| EXERCISE REQUIREMENTS |
Copy verbatim the block of lines in the entries below whose first line contains "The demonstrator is" and whose last line contains "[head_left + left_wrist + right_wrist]". Leave out all other lines.

| RECORDS TO PROCESS |
........

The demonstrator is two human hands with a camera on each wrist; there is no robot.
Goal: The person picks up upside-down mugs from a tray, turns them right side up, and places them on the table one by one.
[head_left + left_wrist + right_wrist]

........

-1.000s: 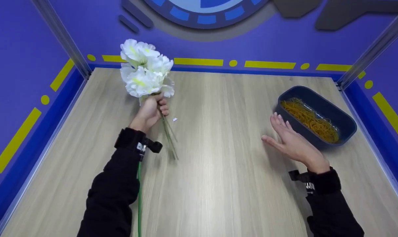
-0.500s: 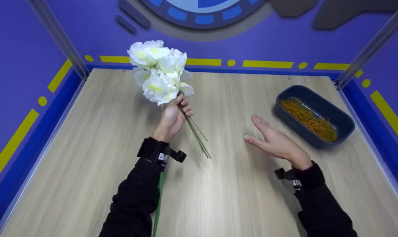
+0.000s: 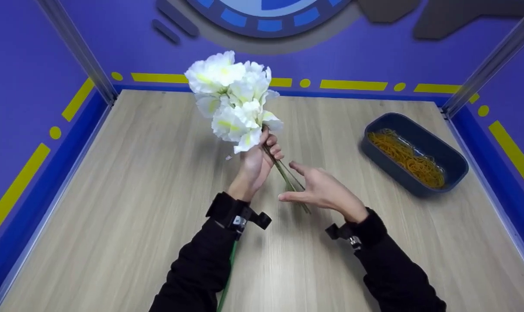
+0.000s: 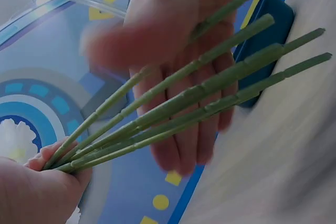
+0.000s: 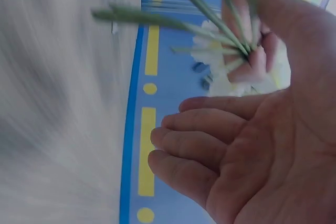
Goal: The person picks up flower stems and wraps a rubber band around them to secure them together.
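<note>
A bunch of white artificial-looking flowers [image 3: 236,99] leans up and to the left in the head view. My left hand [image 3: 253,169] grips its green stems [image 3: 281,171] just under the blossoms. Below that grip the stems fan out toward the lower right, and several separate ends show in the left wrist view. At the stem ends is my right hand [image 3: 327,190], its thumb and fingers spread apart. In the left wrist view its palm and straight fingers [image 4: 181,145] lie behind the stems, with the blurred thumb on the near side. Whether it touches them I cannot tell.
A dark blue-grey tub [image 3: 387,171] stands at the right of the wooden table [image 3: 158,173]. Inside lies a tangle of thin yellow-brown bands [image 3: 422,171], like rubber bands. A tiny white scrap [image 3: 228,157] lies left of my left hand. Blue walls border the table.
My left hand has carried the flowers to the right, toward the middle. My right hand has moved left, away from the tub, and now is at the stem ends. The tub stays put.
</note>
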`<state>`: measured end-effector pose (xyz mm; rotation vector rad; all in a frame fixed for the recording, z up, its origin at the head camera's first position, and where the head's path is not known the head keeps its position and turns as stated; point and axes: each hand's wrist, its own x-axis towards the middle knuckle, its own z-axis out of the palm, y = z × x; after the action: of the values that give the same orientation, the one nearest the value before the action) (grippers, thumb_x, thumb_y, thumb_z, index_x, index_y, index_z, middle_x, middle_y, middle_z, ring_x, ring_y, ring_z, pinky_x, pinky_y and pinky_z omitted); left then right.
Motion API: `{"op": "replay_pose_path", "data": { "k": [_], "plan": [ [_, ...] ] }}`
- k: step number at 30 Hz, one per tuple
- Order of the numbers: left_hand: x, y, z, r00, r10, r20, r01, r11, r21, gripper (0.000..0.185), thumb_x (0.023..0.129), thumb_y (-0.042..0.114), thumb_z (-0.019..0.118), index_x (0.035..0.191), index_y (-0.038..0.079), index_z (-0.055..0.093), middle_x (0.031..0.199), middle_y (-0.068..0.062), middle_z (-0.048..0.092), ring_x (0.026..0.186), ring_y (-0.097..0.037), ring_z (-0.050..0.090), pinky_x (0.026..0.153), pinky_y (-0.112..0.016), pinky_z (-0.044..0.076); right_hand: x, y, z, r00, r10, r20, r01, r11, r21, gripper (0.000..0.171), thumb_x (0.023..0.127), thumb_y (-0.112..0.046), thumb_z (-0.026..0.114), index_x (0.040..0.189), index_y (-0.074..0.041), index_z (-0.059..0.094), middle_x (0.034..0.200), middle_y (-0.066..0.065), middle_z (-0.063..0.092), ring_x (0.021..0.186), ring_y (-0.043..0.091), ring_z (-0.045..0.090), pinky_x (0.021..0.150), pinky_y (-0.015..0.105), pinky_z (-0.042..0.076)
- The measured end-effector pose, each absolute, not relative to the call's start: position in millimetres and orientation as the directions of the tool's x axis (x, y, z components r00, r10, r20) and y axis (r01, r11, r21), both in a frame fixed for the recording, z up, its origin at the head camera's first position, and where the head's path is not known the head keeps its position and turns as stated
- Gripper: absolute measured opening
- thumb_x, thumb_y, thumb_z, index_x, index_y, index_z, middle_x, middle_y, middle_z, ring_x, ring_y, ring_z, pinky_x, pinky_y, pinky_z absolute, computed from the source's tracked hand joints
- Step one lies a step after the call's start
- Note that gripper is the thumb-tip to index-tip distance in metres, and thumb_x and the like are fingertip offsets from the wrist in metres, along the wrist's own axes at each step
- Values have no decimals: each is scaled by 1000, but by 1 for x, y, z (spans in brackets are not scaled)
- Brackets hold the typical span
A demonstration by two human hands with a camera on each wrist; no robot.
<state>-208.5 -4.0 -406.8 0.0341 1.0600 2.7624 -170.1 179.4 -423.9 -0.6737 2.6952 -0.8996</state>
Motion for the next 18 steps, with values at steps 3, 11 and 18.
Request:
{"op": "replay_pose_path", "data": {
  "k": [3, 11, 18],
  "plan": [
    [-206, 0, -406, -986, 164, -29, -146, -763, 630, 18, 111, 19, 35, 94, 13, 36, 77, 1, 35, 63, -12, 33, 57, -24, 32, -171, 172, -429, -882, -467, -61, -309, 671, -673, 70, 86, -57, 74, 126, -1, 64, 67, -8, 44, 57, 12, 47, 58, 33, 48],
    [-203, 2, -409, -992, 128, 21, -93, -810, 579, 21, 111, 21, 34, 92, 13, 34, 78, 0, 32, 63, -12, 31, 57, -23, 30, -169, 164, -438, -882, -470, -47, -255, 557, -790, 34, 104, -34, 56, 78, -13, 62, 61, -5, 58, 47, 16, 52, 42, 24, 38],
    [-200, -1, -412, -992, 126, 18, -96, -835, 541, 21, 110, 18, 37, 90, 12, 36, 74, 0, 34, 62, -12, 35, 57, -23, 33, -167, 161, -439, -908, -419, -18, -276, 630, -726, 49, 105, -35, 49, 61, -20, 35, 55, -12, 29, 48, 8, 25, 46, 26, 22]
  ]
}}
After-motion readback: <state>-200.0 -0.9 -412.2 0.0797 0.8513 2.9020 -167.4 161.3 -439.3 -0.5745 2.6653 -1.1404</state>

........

| SOLUTION |
The demonstrator is two human hands with a camera on each wrist; there is no robot.
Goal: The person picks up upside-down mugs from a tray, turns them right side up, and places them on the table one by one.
[head_left + left_wrist + right_wrist]

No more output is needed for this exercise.